Unterdessen warnte Bundesinnenminister de Maizière vor einer "gefährlichen Radikalisierung" von Teilen der Gesellschaft. "Es gibt Hass und Hetze bei den Pegida-Organisatoren. Darunter sind gefährliche Rechtsextremisten", sagte de Maizière der "Passauer Neuen Presse". "Dem müssen wir entschlossen entgegentreten, denn hier werden nicht nur in der Sprache und im Inhalt Grenzen überschritten."

De Maizière machte rechtsextremen "Hass und Hetze" auch für die Zunahme von Gewalt gegen Flüchtlinge und Politiker, die sich für Asylbewerber einsetzen, verantwortlich. Die Anschläge auf Flüchtlingsunterkünfte bezeichnete er als "beschämend und eine Schande für unser Land". Es handele sich oft um Einzeltäter. "Noch kann nicht von einem Rechtsterrorismus gesprochen werden", sagte de Maizière. "Eine solche Gefahr besteht allerdings und wir haben das im Blick."

"Die Hemmschwelle sinkt"

Der deutsche Inlandsgeheimdienst hatte bereits im September vor der Gefahr eines neuen Rechtsterrorismus gewarnt. "Wir können nicht ausschließen, dass sich im derzeitigen Klima Gruppen bilden, die dazu bereit sind, rechtsextremistische Anschläge zu verüben", sagte der Verfassungsschutz-Chef Hans-Georg Maaßen der Zeitschrift "Stern". Die steigende Zahl von Angriffen auf Asylbewerberheime zeige sehr deutlich, "dass die Hemmschwelle, Gewalt anzuwenden, weiter sinkt".

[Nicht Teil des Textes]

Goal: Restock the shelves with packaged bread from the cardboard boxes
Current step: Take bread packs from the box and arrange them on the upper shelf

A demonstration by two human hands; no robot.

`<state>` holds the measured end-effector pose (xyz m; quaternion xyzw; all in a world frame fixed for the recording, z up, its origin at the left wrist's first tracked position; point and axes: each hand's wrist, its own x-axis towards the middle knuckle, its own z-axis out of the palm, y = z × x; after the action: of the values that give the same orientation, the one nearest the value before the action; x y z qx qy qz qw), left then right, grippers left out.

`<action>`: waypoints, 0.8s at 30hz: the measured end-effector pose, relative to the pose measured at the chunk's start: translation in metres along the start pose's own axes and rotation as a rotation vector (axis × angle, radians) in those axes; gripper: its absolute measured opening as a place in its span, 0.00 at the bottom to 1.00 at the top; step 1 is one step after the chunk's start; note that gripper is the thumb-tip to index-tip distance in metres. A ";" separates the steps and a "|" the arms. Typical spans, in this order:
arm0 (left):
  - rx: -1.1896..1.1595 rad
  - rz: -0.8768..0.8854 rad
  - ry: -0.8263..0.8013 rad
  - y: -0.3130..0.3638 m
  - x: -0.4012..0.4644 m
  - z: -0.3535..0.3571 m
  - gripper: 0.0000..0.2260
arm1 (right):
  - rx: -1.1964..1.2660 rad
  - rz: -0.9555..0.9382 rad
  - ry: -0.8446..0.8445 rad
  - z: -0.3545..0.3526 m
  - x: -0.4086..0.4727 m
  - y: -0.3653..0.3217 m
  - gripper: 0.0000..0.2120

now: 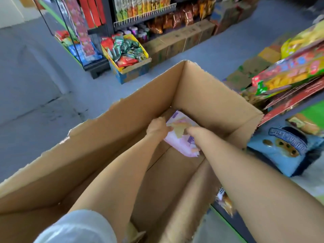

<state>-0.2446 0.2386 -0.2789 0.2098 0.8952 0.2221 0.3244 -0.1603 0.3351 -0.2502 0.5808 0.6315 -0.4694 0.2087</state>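
Note:
A big open cardboard box [122,130] fills the middle of the view, its flaps torn at the top. Deep inside it, near the far corner, lie pink and purple bread packs [180,141]. Both my arms reach down into the box. My left hand [157,128] grips the left edge of the packs. My right hand [194,133] closes on them from the right; its fingers are mostly hidden. The packs' lower parts are covered by my right forearm.
A shelf on the right holds a blue cookie bag [287,148] and colourful snack bags [289,74]. Across the grey floor stand a yellow bin of snacks [126,55], brown cartons [177,42] and a dark shelf rack [143,16].

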 end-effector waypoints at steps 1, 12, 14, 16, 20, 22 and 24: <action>0.022 -0.042 0.038 -0.003 -0.004 -0.003 0.22 | -0.003 0.015 0.013 0.000 -0.003 -0.002 0.11; -0.687 -0.352 0.063 -0.064 -0.089 -0.028 0.07 | 0.422 -0.003 0.018 0.063 -0.049 0.007 0.28; -0.700 -0.404 0.085 -0.077 -0.111 -0.028 0.07 | 0.490 0.034 -0.082 0.085 -0.061 0.016 0.23; -0.512 -0.446 0.140 -0.097 -0.131 -0.025 0.08 | 0.416 0.003 -0.125 0.100 -0.076 0.024 0.22; -0.107 -0.622 0.272 -0.136 -0.173 -0.019 0.16 | 0.122 -0.282 -0.057 0.119 -0.086 0.029 0.33; -0.131 -0.809 0.163 -0.149 -0.192 -0.020 0.28 | -0.081 -0.442 -0.050 0.125 -0.093 0.030 0.33; -0.183 -0.773 -0.072 -0.149 -0.208 -0.020 0.33 | -0.225 -0.527 -0.058 0.130 -0.101 0.032 0.31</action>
<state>-0.1468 0.0045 -0.2431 -0.1648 0.8728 0.1548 0.4326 -0.1429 0.1685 -0.2407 0.3564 0.8025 -0.4506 0.1607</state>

Die Verantwortung dafür sieht Maaßen vor allem bei rechtsextremen Parteien wie der NPD oder "Die Rechte". "Durch ihre Hetze tragen sie eine Mitschuld daran, wenn einige zur Gewalt schreiten", sagte Maaßen. Es gebe "einen Zusammenhang zwischen der Zahl von Angriffen auf Asylbewerberheime und dem Organisationsgrad der NPD".